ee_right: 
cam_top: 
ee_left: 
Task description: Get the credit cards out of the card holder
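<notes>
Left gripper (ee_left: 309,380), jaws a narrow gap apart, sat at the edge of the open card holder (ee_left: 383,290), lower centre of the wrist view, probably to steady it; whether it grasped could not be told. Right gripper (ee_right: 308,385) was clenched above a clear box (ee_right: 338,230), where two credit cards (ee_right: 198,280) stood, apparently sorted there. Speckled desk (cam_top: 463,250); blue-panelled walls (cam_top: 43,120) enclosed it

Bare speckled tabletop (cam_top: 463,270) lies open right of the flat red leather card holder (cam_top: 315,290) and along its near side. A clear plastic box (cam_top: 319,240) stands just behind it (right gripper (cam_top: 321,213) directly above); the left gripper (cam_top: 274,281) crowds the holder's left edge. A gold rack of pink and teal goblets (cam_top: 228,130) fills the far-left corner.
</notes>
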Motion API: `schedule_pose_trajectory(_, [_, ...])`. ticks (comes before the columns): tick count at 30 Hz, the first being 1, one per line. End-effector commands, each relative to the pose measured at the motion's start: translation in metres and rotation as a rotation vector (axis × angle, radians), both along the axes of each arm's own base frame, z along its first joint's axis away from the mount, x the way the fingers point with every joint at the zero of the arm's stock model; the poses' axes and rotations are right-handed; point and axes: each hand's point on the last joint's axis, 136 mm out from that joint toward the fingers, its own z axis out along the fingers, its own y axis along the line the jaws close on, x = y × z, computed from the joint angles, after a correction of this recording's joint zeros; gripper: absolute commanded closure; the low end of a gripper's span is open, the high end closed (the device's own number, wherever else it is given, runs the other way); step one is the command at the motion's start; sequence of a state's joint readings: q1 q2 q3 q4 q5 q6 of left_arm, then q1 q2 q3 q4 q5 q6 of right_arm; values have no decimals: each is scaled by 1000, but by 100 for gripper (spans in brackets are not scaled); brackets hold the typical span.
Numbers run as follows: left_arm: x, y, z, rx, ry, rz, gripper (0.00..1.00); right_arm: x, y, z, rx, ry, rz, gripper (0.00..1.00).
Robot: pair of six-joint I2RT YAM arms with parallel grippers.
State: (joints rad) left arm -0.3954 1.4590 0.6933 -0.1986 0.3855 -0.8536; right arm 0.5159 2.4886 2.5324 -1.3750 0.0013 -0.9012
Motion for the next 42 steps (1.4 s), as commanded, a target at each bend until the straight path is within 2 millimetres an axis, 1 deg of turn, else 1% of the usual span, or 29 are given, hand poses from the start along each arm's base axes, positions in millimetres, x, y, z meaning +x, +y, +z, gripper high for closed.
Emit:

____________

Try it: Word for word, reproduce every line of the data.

Exercise answer:
ee_right: 
cam_top: 
ee_left: 
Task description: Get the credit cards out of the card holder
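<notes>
Left gripper (ee_left: 309,380), jaws a narrow gap apart, sat at the edge of the open card holder (ee_left: 383,290), lower centre of the wrist view, probably to steady it; whether it grasped could not be told. Right gripper (ee_right: 308,385) was clenched above a clear box (ee_right: 338,230), where two credit cards (ee_right: 198,280) stood, apparently sorted there. Speckled desk (cam_top: 463,250); blue-panelled walls (cam_top: 43,120) enclosed it

Bare speckled tabletop (cam_top: 463,270) lies open right of the flat red leather card holder (cam_top: 315,290) and along its near side. A clear plastic box (cam_top: 319,240) stands just behind it (right gripper (cam_top: 321,213) directly above); the left gripper (cam_top: 274,281) crowds the holder's left edge. A gold rack of pink and teal goblets (cam_top: 228,130) fills the far-left corner.
</notes>
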Motion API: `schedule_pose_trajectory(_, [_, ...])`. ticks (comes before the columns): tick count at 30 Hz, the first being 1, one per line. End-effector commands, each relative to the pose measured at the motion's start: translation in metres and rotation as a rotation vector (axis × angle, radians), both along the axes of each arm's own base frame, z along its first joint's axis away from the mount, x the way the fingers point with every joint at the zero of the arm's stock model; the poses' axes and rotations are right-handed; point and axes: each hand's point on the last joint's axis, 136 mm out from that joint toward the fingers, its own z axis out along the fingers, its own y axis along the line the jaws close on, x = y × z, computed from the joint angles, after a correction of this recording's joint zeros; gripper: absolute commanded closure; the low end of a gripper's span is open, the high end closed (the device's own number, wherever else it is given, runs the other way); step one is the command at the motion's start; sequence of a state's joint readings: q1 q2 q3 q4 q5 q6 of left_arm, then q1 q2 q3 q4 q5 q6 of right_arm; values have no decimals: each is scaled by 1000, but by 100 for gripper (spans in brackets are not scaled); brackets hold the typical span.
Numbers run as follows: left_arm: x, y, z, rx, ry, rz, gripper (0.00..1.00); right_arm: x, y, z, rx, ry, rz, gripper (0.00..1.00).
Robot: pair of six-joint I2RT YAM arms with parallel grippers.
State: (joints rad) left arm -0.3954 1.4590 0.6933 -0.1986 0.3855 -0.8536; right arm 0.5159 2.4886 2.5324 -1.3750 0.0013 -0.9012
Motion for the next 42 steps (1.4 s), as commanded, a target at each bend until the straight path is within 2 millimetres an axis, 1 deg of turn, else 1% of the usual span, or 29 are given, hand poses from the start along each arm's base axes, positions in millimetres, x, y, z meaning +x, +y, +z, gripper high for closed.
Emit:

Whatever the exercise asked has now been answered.